If \(x=6\), then \(12x=72\) --> \(12x+12=72+12=84=14y=14*6\);
If \(x=13\), then \(12x=156\) --> \(12x+12=156+12=168=14y=14*12\).

We cannot take x=13 (please see the highlighted part above) because if we take x=13 then its not possible to make piles of 14 chips each (Note - each pile of 14 chips). In that case gambler need 26 more chips to make it a pile of 14 chips from 12 chips. But he won only 12 chips more.

OK. Let me clear this once more:

If # of piles BEFORE winning was \(13\), then TOTAL # of chips would be \(13(piles)*12(chips \ in \ each)=156\).

AFTER winning \(12\) chips TOTAL # of chips would become \(156+12=168\), which IS a multiple of \(14\). So we can redistribute \(168\) chips in \(12\) piles \(14\) chips in EACH, \(12(piles)*14(chips \ in \ each)=168\).

Another scenario possible:
If # of piles BEFORE winning was \(20\), then TOTAL # of chips would be \(20(piles)*12(chips \ in \ each)=240\).

AFTER winning \(12\) chips TOTAL # of chips would become \(240+12=252\), which IS a multiple of \(14\). So we can redistribute \(252\) chips in \(18\) piles \(14\) chips in EACH, \(18(piles)*14(chips \ in \ each)=252\).

OR:
If # of piles BEFORE winning was \(27\), then TOTAL # of chips would be \(27(piles)*12(chips \ in \ each)=324\).
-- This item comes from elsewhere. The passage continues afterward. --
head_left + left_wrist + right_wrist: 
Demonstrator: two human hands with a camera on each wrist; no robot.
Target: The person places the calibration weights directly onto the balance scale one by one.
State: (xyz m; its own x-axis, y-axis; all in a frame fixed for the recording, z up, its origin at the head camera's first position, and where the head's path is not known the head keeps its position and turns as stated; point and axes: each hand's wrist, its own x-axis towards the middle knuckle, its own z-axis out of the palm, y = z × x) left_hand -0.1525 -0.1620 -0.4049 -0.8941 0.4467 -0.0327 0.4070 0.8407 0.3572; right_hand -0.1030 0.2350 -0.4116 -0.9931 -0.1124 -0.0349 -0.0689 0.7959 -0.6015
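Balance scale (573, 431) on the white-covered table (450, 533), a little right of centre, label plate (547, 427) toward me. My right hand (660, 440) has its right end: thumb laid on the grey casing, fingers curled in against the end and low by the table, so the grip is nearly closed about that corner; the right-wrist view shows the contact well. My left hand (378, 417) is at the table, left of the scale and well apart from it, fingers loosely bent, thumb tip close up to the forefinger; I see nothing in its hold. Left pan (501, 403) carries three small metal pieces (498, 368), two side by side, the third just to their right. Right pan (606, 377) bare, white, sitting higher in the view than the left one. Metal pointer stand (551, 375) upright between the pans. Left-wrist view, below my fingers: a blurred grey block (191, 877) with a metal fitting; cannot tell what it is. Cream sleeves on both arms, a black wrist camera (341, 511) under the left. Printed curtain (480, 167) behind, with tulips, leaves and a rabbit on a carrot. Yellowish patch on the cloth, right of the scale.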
AFTER winning \(12\) chips TOTAL # of chips would become \(324+12=336\), which IS a multiple of \(14\). So we can redistribute \(336\) chips in \(24\) piles \(14\) chips in EACH, \(24(piles)*14(chips \ in \ each)=336\).

...

OR:
If # of piles BEFORE winning was \(699\), then TOTAL # of chips would be \(699(piles)*12(chips \ in \ each)=8388\).

AFTER winning \(12\) chips TOTAL # of chips would become \(8388+12=8400\), which IS a multiple of \(14\). So we can redistribute \(8400\) chips in \(600\) piles \(14\) chips in EACH, \(600(piles)*14(chips \ in \ each)=8400\).

...

Basically if the number of piles BEFORE winning was 1 less than multiple of 7 (see the solution in my first post), gambler would be able to redistribute chips AFTER winning in 14 chips.

Bunuel - hats off to you boss